Today we know from drilling that the oldest varves in a valley extend from valley side to valley side beneath modern flood plains. Terraces on the sides of the valley, except for the highest of these features representing ice marginal deltas, are also now known to be sections of preserved lake floor and postglacial stream terraces. The postglacial stream terraces mark surfaces cut into older lake deposits and are restricted to valley sides, not as a result of being confined to a corridor between stagnant ice and the adjacent valley wall, but as a result of being dissected by more recent postglacial river activity. Although Flint recanted his criticisms of varve chronology in later publications, making it compatible with regional stagnation (Flint 1932, 1933), and treated the subject in detail in the first edition of his textbook on glacial and Pleistocene geology (Flint, 1947), the doubts he created in earlier publications were never sufficiently refuted.

More recent work in New England on stratified deposits associated with ice recession, primarily by the USGS employing the morphosequence concept (Jahns and Willard, 1942; Koteff, 1974; Koteff and Pessl, 1981), has confirmed that ice recession was by a systematic south to north retreat of an active glacier margin that had a marginal stagnation zone. This newer work confirms Antevs (1922) ice recession model. Regional stagnation also seems impossible given the known occurrence of end moraines, which were constructed by an active ice margin, and glacial readvances.

Another source of skepticism regarding varve chronology in North America were emerging global and trans-Atlantic connections or telecorrelations of De Geer (1940) based on exact matching of annual layers from varve sequences around the world. By the mid-1930’s teleconnections had been proposed between Europe and North America (De Geer, 1921, 1926, 1929, 1930, 1934b), South America (De Geer, 1927, 1929, 1930, 1934b), and Africa (De Geer, 1934a, 1934b). Today it seems that the exact correlation of varve records between widely-spaced continents, some in different hemispheres, is something that cannot be supported given the very different behavior of annual weather patterns world-wide. Antevs did not attempt such correlations and he would sharply criticize De Geer’s inter-hemispheric and trans-Atlantic varve connections (Antevs, 1931a, 1935, 1954). Shown below are some of De Geer’s attempted correlations of varves in Sweden and the northern Connecticut Valley of New England (De Geer, 1921).

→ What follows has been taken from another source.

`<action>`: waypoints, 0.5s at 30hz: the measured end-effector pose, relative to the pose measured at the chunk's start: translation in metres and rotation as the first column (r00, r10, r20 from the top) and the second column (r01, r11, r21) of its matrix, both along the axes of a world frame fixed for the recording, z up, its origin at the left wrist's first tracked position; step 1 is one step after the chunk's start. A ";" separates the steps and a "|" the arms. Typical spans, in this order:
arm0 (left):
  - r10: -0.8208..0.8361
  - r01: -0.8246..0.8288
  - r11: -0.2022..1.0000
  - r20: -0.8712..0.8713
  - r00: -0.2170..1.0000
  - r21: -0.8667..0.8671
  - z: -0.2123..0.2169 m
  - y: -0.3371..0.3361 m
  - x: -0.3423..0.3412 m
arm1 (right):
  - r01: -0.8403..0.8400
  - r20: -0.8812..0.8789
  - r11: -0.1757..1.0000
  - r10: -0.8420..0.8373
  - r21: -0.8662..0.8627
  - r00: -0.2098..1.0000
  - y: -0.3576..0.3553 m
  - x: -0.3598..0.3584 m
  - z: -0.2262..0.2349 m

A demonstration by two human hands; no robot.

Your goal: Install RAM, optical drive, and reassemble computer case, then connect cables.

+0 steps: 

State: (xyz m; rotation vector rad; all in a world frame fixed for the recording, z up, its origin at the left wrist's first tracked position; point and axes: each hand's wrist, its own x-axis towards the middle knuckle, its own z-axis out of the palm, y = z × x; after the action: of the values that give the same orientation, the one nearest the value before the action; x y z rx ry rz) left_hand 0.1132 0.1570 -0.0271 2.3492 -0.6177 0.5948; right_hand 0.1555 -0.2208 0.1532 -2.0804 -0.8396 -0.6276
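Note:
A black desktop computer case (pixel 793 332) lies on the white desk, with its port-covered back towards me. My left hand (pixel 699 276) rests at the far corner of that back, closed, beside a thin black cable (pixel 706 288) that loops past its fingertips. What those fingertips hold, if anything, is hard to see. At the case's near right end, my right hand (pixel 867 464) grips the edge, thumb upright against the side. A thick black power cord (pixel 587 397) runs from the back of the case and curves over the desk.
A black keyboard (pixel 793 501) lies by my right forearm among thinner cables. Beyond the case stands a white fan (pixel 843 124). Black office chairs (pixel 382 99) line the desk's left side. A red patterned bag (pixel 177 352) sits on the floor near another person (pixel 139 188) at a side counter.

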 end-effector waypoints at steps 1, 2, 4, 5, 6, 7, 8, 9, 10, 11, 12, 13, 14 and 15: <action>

Modified from De Geer (1921)

Antevs' Post-New England Years

After assembling varve sequences in Canada (Antevs, 1925, 1931b) and adding to his work in the northeastern U.S. (Antevs, 1928), Ernst Antevs focused his research on more regional and global syntheses of deglaciation (Antevs, 1931a, 1934, 1936, 1943, 1945, 1953, 1954, 1955, 1957, 1962) as well as the geomorphology and history of climate change associated with early human occupation sites in the southwestern U.S (see Haynes, 1990 for references). Except for a brief study of varves at a mining excavation in Ontario (Antevs, 1951), Antevs left the field of glacial varve chronology.

Ernst Antevs in Arizona (1953), from Haynes (1990)

Varve Chronology and the Advent of Radiocarbon Techniques

Flint (1956)

Varve chronology in North America took a final blow with the first application of radiocarbon ages to the history of deglaciation in New England. Flint (1956) interpreted two sets of radiocarbon ages as bracketing the age of Lake Hitchcock (or the lake in the Connecticut Valley at Hartford) to 12,700-10,700 14C yr BP. At the time this seemed to dispute the over 4800 years of varves representing this lake in Antevs' New England Varve Chronology.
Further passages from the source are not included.